→ Task details
The response must restate the data exactly, with nothing left out.

→ Information provided
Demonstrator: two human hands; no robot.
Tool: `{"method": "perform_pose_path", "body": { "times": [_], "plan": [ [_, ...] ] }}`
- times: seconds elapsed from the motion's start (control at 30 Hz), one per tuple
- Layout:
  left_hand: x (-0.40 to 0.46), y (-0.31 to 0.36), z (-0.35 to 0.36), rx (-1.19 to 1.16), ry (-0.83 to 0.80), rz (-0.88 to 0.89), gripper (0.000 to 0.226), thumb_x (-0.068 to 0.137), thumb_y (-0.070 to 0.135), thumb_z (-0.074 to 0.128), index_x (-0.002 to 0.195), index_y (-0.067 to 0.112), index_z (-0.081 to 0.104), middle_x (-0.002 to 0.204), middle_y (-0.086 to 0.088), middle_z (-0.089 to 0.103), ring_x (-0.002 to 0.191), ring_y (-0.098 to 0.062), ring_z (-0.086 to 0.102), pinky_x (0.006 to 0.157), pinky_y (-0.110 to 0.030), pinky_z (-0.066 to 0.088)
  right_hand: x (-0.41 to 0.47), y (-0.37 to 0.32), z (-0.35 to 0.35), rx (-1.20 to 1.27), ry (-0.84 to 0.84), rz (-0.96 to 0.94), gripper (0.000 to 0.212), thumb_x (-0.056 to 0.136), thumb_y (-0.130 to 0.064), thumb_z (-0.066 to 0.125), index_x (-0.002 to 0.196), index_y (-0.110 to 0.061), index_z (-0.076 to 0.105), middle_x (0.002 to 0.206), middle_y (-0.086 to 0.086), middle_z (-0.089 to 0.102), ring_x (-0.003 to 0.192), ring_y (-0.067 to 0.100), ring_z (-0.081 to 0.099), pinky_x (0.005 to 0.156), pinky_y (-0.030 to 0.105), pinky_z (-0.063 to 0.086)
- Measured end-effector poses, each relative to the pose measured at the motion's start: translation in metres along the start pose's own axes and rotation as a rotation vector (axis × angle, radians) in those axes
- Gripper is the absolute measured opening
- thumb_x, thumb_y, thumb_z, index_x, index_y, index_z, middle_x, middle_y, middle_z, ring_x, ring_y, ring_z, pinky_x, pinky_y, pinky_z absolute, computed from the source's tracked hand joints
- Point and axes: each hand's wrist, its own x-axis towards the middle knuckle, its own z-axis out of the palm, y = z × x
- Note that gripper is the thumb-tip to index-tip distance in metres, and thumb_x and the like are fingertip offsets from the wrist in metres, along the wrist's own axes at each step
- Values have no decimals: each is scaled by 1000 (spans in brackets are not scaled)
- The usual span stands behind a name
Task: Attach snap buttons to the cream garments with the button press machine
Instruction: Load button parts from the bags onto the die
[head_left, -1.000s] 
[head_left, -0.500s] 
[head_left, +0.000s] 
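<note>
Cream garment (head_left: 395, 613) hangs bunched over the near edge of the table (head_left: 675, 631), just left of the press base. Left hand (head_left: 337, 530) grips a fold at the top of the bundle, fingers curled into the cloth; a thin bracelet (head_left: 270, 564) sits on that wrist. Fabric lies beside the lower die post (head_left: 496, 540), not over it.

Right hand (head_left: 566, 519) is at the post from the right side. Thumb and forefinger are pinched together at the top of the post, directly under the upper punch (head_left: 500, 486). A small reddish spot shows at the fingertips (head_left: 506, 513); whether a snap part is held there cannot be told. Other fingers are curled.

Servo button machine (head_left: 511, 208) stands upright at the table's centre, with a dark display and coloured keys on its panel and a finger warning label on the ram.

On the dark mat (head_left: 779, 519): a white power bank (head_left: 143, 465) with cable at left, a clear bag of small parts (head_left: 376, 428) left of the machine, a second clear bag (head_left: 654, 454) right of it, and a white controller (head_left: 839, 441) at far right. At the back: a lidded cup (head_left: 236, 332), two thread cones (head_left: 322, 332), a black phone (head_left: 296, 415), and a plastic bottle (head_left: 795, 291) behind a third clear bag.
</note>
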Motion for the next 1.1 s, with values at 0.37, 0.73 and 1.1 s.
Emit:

→ Exercise output
Demonstrator: two human hands; no robot.
Tool: `{"method": "perform_pose_path", "body": { "times": [_], "plan": [ [_, ...] ] }}`
- times: seconds elapsed from the motion's start (control at 30 Hz), one per tuple
- Layout:
  left_hand: x (-0.40 to 0.46), y (-0.31 to 0.36), z (-0.35 to 0.36), rx (-1.19 to 1.16), ry (-0.83 to 0.80), rz (-0.88 to 0.89), gripper (0.000 to 0.226), thumb_x (-0.068 to 0.137), thumb_y (-0.070 to 0.135), thumb_z (-0.074 to 0.128), index_x (-0.002 to 0.195), index_y (-0.067 to 0.112), index_z (-0.081 to 0.104), middle_x (-0.002 to 0.204), middle_y (-0.086 to 0.088), middle_z (-0.089 to 0.103), ring_x (-0.002 to 0.191), ring_y (-0.098 to 0.062), ring_z (-0.086 to 0.102), pinky_x (0.006 to 0.157), pinky_y (-0.110 to 0.030), pinky_z (-0.066 to 0.088)
  right_hand: x (-0.41 to 0.47), y (-0.37 to 0.32), z (-0.35 to 0.35), rx (-1.20 to 1.27), ry (-0.84 to 0.84), rz (-0.96 to 0.94), gripper (0.000 to 0.212), thumb_x (-0.056 to 0.136), thumb_y (-0.130 to 0.064), thumb_z (-0.066 to 0.125), index_x (-0.002 to 0.196), index_y (-0.110 to 0.061), index_z (-0.076 to 0.105), middle_x (0.002 to 0.206), middle_y (-0.086 to 0.086), middle_z (-0.089 to 0.102), ring_x (-0.003 to 0.192), ring_y (-0.067 to 0.100), ring_z (-0.081 to 0.099), pinky_x (0.005 to 0.156), pinky_y (-0.030 to 0.105), pinky_z (-0.063 to 0.086)
- Measured end-effector poses, each relative to the pose measured at the motion's start: translation in metres along the start pose's own axes and rotation as a rotation vector (axis × angle, radians) in those axes
- Gripper is the absolute measured opening
- thumb_x, thumb_y, thumb_z, index_x, index_y, index_z, middle_x, middle_y, middle_z, ring_x, ring_y, ring_z, pinky_x, pinky_y, pinky_z absolute, computed from the source's tracked hand joints
- Point and axes: each hand's wrist, its own x-axis towards the middle knuckle, its own z-axis out of the palm, y = z × x
- Note that gripper is the thumb-tip to index-tip distance in metres, and thumb_x and the like are fingertip offsets from the wrist in metres, along the wrist's own axes at each step
- Values have no decimals: each is scaled by 1000 (spans in brackets are not scaled)
- The usual span stands behind a name
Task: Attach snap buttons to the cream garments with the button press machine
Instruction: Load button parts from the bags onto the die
[head_left, -1.000s] 
[head_left, -0.500s] 
[head_left, +0.000s] 
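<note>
Cream garment (head_left: 395, 613) hangs bunched over the near edge of the table (head_left: 675, 631), just left of the press base. Left hand (head_left: 337, 530) grips a fold at the top of the bundle, fingers curled into the cloth; a thin bracelet (head_left: 270, 564) sits on that wrist. Fabric lies beside the lower die post (head_left: 496, 540), not over it.

Right hand (head_left: 566, 519) is at the post from the right side. Thumb and forefinger are pinched together at the top of the post, directly under the upper punch (head_left: 500, 486). A small reddish spot shows at the fingertips (head_left: 506, 513); whether a snap part is held there cannot be told. Other fingers are curled.

Servo button machine (head_left: 511, 208) stands upright at the table's centre, with a dark display and coloured keys on its panel and a finger warning label on the ram.

On the dark mat (head_left: 779, 519): a white power bank (head_left: 143, 465) with cable at left, a clear bag of small parts (head_left: 376, 428) left of the machine, a second clear bag (head_left: 654, 454) right of it, and a white controller (head_left: 839, 441) at far right. At the back: a lidded cup (head_left: 236, 332), two thread cones (head_left: 322, 332), a black phone (head_left: 296, 415), and a plastic bottle (head_left: 795, 291) behind a third clear bag.
</note>
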Motion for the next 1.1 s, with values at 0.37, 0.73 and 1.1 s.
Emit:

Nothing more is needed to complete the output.